**Exercise aim**. Once the pictures are set aside, reproduce the remaining data exactly.

**The data**.

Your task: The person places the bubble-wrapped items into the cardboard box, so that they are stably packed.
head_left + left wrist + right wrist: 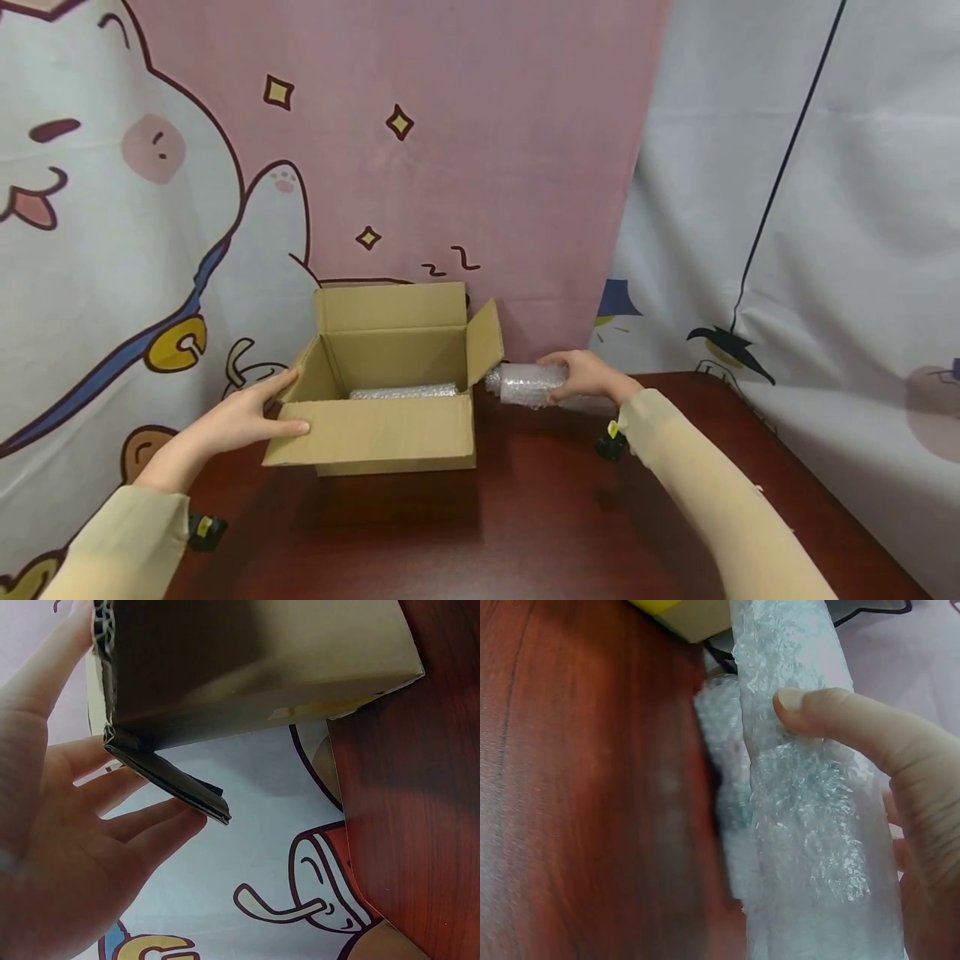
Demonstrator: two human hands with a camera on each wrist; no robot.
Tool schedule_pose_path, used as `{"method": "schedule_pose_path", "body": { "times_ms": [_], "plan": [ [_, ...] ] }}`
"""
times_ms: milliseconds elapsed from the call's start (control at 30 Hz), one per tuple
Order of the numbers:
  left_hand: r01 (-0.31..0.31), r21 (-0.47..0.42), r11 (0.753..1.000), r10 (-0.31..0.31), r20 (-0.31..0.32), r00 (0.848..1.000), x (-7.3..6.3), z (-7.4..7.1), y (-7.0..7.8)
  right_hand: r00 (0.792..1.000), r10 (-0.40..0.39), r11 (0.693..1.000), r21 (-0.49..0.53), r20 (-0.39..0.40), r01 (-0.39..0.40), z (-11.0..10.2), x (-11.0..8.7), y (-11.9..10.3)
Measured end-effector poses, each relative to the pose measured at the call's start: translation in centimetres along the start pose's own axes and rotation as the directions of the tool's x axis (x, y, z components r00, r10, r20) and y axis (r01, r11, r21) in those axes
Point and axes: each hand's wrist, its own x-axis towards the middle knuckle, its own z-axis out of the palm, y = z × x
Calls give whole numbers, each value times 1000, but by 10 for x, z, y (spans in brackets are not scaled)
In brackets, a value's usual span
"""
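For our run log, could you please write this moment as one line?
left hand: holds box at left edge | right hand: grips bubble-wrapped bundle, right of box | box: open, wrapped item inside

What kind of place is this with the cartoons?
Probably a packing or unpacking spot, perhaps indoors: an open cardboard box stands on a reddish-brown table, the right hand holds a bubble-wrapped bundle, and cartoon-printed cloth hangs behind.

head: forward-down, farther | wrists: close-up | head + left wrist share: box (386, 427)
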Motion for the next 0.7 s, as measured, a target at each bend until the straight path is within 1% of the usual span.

**Answer for this exercise**.
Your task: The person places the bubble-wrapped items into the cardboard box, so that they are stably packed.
head_left + left wrist + right wrist: 
Demonstrator: two human hands with a camera on each wrist; no robot.
Tool schedule_pose_path, used as `{"method": "schedule_pose_path", "body": { "times_ms": [_], "plan": [ [_, ...] ] }}`
"""
times_ms: milliseconds elapsed from the call's start (control at 30 Hz), one per tuple
Order of the numbers:
  left_hand: r01 (-0.31..0.31), r21 (-0.47..0.42), r11 (0.753..1.000), r10 (-0.31..0.31), r20 (-0.31..0.32), r00 (0.848..1.000), x (-7.3..6.3), z (-7.4..7.1), y (-7.0..7.8)
  right_hand: r00 (0.792..1.000), r10 (-0.40..0.39), r11 (0.693..1.000), r21 (-0.49..0.53), r20 (-0.39..0.40), r01 (-0.39..0.40), z (-11.0..10.2), x (-11.0..8.7), y (-11.9..10.3)
Measured end-effector poses, each relative to the pose measured at the call's start: translation in centimetres along the start pose's own axes and rotation as the directions of the tool's x axis (x, y, z components r00, r10, r20) and y axis (r01, r11, r21) in those axes
Point and axes: each hand's wrist, its own x-axis towards the middle knuckle, its own z-axis out of the palm, y = z × x
Calls give whole numbers, each value times 1000, but by 10 for x, z, y (spans in brackets are not scaled)
In brackets, a value's usual span
"""
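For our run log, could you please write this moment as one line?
left hand: holds box at left edge | right hand: grips bubble-wrapped bundle, right of box | box: open, wrapped item inside

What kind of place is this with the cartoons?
Probably a packing or unpacking spot, perhaps indoors: an open cardboard box stands on a reddish-brown table, the right hand holds a bubble-wrapped bundle, and cartoon-printed cloth hangs behind.

head: forward-down, farther | wrists: close-up | head + left wrist share: box (386, 427)
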Motion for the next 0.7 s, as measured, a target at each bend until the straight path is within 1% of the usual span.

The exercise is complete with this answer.